Hi Everyone!
Here are some more pictures of our garden a few weeks back, of the hose and hose bib manifold generously donated by Browne Lumber, our beautiful irrigation system provided by the San Juan Masonic Lodge # 175, the pretty and healthy squash starts provided to us at a very good price by the Ellisons. We removed sod with a big blue sod remover from the great folks at Harbor Rental. The garden is looking great!
Also pictured from a few weeks back are Tim McGee, garden advisor and his able young assistant; garden Mother Marion Melville infusing the garden with goodness; garden workers Lucy and Sophie, with Lucy doing the job of making good wishes for each squash plant after their transplant, as Sophie gives them a good drink for a good start; and Land & Sea co-leaders, planters and weeders Maureen & Linda, with Marion.
Our garden supervisor Albert Strasser has been careful irrigating and watching over the plants as they grow. Now our sunflowers, and the marigolds that line the short sides of the garden, are beginning to bloom. The potatoes have been flowering for weeks. Squashes and squash blossoms are peeking out from under enormous green leaves trailing across the furrows.
We've been spraying the beans with a mix of egg and water (stinky!!) to keep away the deer.
When the school year starts, we will make the garden available for field trips from the kitchen classes, and will make a section available for herbs and other plants to be planted during those trips, and used later by Chef Andy and Liz in the kitchen.
(photos by Linda Degnan Cobos, group photo by Susan Williamson)

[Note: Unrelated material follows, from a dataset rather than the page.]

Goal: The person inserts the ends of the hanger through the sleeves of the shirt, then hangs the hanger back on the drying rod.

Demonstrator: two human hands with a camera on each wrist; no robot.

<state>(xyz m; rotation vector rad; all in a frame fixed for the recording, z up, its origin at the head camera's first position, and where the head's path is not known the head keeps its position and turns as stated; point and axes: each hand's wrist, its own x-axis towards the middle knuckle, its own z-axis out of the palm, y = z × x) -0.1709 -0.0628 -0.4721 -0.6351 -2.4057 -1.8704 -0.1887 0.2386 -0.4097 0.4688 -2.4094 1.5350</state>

Planted currently are: Ozette potatoes from Baker Creek Seeds, sourced from Neah Bay, rows 1 & 2; Haida, Sucia, and Maria Cheeks Ozette potatoes sourced from the San Juan Islands - gathered and donated by biologist Madrona Murphy - row 3; mixed sunflowers, row 4; bush beans and black beans mixed with a few sunflowers and basil, row 5; and mixed winter squash, row 6.
Due to the presence of wire worms, which love potatoes and like to make tiny holes on their surface, we aren't sure how our first crop of taters will turn out, but we do know that they will be a great at breaking up the soil for us, and we will work to try different solutions to the wire worm problem, and post info about our progress here and at the site. A suggestion we heard from Margaret and Joel Thorsen is coffee grounds. Tim told us it takes about 3 years to clear wire worms out. We will try the coffee grounds - good for everything!
One of the beneficial insects we've seen a lot in our garden lately is the lovely ladybug.